Exclude the pictures and repeat all of the data exactly.
──────── DATASET EXCERPT
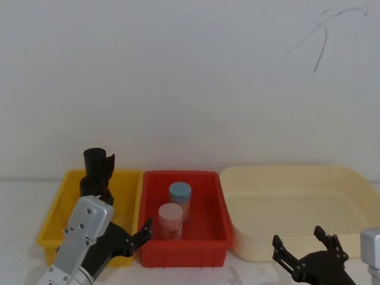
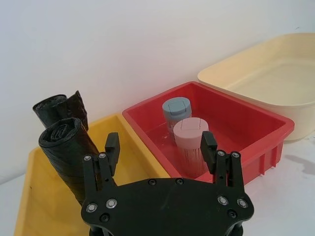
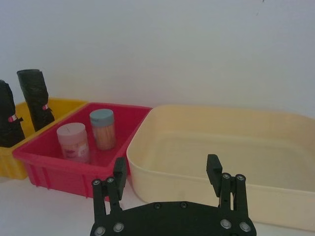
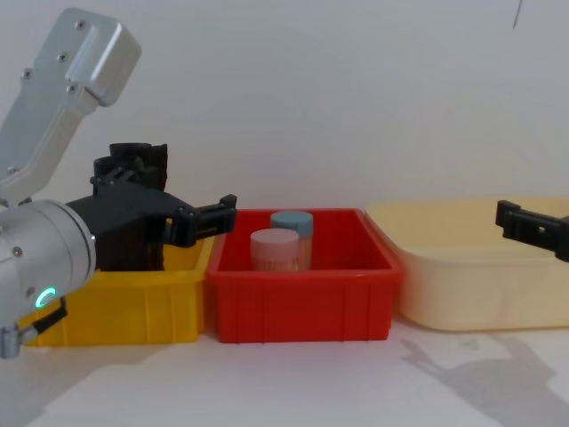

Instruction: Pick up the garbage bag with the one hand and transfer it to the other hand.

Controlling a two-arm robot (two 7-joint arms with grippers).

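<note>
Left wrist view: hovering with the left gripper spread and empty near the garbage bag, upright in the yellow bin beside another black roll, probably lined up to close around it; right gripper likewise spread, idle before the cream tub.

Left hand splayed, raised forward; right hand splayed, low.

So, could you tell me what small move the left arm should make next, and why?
Probably shift the left gripper a little to its left and forward, to bring its open fingers around the garbage bag. The bag stands in the yellow bin, ungrasped, while the gripper sits near that bin's border with the red bin. The right gripper hangs open by the cream tub.
</note>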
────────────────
▶ [PROBLEM SOLUTION]:
Instruction: Pick up the garbage bag with the one hand and transfer it to the other hand.

Controlling a two-arm robot (two 7-joint arms with grippers).

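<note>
Left wrist view: hovering with the left gripper spread and empty near the garbage bag, upright in the yellow bin beside another black roll, probably lined up to close around it; right gripper likewise spread, idle before the cream tub.

Left hand splayed, raised forward; right hand splayed, low.

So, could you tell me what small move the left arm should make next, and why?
Probably shift the left gripper a little to its left and forward, to bring its open fingers around the garbage bag. The bag stands in the yellow bin, ungrasped, while the gripper sits near that bin's border with the red bin. The right gripper hangs open by the cream tub.
</note>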

There is no additional output for this exercise.